_Work order_
Scan the records below for the line with "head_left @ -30" and the line with "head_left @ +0". Repeat those two lines and every line between them exactly, and nothing else.

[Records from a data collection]

>>>>

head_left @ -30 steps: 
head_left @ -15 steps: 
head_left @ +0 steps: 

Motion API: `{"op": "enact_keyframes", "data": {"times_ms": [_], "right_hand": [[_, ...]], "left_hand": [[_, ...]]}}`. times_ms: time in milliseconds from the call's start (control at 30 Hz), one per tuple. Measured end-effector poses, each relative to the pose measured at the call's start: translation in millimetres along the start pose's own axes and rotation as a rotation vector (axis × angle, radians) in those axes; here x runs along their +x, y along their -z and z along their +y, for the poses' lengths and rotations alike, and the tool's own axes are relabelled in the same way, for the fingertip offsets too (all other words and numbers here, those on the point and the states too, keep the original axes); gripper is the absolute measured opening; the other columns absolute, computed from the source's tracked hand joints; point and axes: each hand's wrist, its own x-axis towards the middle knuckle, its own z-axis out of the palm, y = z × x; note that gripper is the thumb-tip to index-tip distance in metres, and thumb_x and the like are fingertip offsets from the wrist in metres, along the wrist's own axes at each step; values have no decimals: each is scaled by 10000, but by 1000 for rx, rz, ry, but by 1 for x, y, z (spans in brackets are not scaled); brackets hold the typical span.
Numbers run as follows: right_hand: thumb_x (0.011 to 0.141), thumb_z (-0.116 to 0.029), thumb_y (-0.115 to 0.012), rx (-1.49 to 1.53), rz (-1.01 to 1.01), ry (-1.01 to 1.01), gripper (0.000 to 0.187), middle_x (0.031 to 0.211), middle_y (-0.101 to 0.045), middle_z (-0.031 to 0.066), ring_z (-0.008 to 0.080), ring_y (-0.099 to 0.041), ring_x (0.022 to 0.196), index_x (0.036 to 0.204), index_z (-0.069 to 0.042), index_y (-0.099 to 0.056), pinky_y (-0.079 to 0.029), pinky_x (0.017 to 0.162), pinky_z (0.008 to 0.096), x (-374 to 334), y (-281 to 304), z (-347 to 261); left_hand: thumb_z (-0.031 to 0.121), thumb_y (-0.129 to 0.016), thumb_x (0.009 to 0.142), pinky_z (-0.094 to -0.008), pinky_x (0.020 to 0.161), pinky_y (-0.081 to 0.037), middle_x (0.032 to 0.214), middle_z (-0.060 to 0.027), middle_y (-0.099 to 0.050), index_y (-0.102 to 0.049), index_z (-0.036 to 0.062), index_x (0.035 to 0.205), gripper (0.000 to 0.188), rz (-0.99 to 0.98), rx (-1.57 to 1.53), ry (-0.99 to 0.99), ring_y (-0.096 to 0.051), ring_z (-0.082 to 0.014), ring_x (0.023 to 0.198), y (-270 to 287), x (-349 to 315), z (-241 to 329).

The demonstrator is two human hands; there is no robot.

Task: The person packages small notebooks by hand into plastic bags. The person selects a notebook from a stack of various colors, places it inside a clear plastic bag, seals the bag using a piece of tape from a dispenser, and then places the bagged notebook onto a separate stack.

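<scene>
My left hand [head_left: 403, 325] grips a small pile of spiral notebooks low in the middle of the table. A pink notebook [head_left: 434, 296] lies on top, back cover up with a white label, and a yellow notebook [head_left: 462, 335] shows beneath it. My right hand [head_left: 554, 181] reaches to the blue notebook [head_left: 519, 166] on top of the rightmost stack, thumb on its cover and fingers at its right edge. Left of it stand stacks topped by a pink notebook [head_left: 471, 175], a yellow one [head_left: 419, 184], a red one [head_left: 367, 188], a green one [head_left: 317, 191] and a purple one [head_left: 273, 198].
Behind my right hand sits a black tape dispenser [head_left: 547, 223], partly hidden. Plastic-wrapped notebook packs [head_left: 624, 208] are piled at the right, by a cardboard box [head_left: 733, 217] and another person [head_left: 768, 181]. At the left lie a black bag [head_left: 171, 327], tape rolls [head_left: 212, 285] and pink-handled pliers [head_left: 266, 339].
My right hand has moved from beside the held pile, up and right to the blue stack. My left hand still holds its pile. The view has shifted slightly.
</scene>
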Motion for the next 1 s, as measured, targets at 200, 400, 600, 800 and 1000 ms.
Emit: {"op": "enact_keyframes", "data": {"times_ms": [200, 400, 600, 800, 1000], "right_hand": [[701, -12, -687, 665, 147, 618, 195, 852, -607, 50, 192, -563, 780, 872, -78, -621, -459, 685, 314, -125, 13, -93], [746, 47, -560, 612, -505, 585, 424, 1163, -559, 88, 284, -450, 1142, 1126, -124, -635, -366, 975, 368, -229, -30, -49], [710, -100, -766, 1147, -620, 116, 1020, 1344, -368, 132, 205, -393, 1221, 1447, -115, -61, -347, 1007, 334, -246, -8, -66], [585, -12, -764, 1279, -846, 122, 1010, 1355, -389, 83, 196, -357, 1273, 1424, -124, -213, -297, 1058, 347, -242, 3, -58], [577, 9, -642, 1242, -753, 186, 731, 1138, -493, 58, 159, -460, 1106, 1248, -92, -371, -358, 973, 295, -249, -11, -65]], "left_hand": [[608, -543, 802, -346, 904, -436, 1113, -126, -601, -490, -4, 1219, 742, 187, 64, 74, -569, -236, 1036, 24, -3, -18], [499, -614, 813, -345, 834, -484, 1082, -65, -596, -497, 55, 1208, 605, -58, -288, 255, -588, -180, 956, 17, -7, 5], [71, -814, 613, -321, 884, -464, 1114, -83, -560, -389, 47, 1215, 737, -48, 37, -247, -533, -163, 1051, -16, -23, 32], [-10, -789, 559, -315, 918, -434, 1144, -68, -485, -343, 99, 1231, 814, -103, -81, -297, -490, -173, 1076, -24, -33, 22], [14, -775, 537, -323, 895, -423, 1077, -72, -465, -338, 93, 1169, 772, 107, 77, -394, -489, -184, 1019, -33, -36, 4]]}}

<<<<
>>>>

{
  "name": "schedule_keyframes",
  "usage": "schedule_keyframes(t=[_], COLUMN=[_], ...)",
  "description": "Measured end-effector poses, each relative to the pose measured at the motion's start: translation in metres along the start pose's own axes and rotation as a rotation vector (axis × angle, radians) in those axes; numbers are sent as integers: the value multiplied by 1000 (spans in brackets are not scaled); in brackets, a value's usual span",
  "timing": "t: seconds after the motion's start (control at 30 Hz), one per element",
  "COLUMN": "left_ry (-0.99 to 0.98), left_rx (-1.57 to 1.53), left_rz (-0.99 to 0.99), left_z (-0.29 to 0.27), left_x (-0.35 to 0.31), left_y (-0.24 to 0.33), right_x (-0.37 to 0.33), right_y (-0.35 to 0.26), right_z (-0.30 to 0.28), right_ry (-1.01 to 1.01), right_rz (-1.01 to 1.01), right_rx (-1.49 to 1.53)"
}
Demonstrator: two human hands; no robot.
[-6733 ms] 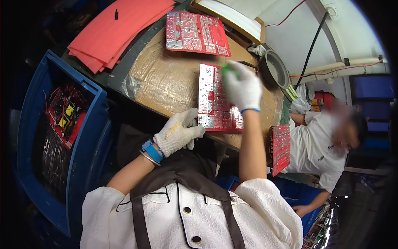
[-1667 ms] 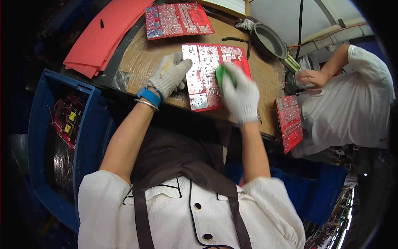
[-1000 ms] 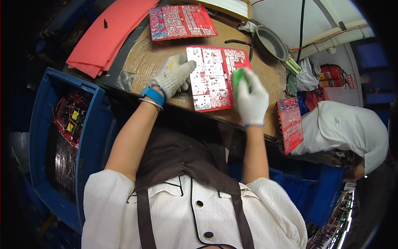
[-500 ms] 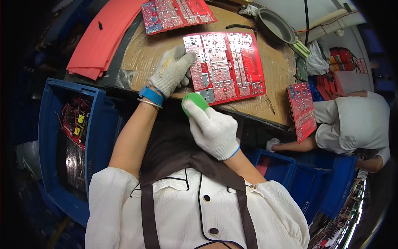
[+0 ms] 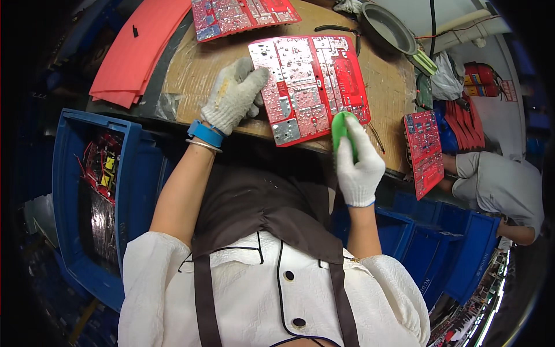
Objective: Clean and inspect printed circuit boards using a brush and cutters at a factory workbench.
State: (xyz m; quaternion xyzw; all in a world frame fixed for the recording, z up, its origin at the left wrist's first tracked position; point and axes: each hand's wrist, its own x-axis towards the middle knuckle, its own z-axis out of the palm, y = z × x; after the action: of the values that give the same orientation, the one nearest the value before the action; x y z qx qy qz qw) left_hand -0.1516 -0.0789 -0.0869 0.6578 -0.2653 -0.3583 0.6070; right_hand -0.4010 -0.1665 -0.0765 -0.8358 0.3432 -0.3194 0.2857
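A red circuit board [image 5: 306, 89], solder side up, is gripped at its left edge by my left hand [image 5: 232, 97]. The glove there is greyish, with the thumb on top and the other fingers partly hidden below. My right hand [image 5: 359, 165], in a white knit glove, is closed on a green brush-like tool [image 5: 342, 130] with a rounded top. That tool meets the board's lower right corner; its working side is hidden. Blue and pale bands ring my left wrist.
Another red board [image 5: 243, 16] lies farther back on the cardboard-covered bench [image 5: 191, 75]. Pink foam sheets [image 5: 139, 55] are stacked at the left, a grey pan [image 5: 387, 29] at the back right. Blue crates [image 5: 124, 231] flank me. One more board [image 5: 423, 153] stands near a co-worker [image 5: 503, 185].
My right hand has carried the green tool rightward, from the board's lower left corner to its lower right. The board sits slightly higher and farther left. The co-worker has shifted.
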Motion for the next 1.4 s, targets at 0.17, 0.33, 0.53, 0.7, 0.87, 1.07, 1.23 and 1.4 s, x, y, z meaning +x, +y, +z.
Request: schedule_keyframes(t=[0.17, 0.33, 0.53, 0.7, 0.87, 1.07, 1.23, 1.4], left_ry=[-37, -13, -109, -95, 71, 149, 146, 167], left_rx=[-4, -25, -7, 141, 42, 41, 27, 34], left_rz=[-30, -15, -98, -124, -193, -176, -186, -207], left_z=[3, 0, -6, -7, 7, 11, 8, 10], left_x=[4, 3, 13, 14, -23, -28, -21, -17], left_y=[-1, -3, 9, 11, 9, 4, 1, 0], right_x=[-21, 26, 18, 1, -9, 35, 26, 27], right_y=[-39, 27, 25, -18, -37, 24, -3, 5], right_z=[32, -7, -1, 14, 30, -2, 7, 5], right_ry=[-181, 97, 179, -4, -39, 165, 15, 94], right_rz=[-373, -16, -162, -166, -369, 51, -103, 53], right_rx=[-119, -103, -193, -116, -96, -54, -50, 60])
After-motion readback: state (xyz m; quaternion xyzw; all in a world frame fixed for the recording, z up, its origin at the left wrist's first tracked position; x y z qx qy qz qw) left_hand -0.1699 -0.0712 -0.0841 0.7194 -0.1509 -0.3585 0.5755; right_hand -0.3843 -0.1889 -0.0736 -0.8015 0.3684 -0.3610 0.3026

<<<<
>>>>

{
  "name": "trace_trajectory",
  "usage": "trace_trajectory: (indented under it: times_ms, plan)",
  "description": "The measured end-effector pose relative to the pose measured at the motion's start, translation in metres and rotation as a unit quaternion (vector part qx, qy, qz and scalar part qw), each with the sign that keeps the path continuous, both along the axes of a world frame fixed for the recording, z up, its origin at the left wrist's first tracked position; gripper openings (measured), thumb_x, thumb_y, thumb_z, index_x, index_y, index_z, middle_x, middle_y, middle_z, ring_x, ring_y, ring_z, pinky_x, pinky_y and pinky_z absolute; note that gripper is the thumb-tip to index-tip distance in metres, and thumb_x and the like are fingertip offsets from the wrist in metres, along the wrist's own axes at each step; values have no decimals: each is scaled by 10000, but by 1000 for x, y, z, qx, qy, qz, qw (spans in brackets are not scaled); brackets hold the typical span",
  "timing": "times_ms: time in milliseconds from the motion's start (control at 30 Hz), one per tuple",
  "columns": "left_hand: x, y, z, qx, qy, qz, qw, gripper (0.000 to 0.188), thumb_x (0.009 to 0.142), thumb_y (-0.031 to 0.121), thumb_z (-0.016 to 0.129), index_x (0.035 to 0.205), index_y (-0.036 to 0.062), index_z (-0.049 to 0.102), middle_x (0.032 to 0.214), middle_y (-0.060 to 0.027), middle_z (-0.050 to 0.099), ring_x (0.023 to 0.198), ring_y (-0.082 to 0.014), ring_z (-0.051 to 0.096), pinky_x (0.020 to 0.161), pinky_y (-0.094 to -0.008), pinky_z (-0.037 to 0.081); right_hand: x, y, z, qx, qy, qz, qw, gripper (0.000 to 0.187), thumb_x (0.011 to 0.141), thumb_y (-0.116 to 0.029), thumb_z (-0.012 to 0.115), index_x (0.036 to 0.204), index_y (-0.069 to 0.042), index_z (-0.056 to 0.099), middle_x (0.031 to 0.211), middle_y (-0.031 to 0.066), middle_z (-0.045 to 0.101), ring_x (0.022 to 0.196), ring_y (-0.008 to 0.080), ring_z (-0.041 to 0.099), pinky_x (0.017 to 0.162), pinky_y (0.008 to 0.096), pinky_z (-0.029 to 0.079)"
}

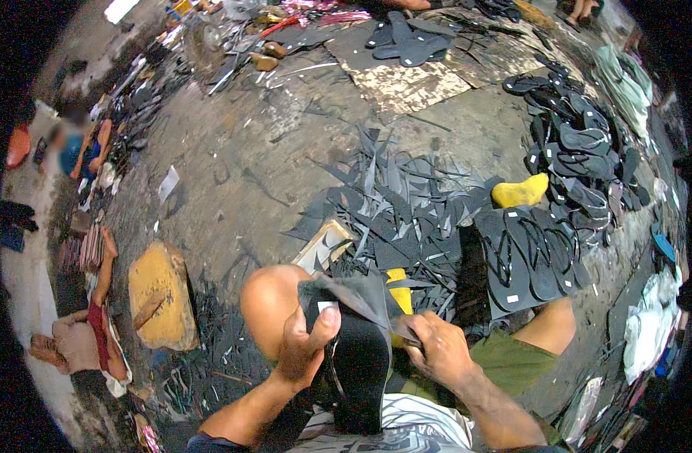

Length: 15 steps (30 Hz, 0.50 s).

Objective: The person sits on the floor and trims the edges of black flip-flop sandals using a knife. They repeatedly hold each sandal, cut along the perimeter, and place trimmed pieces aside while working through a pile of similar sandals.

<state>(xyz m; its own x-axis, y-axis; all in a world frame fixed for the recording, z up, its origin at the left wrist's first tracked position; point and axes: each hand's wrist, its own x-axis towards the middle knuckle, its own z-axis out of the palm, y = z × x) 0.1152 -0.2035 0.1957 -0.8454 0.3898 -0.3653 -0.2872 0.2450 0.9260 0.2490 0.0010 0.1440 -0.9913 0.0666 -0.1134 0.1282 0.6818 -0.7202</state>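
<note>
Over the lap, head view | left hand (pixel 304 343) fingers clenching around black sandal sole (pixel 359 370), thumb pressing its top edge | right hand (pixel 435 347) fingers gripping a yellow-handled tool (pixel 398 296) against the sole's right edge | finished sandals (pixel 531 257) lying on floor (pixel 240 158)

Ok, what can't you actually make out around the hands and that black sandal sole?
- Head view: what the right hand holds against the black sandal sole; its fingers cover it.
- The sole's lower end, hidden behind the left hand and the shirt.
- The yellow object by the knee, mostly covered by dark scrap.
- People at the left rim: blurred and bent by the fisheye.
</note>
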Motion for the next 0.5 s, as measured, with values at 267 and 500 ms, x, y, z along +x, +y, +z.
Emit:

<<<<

_Task response_
head_left @ -30 steps: 
head_left @ -15 steps: 
head_left @ +0 steps: 

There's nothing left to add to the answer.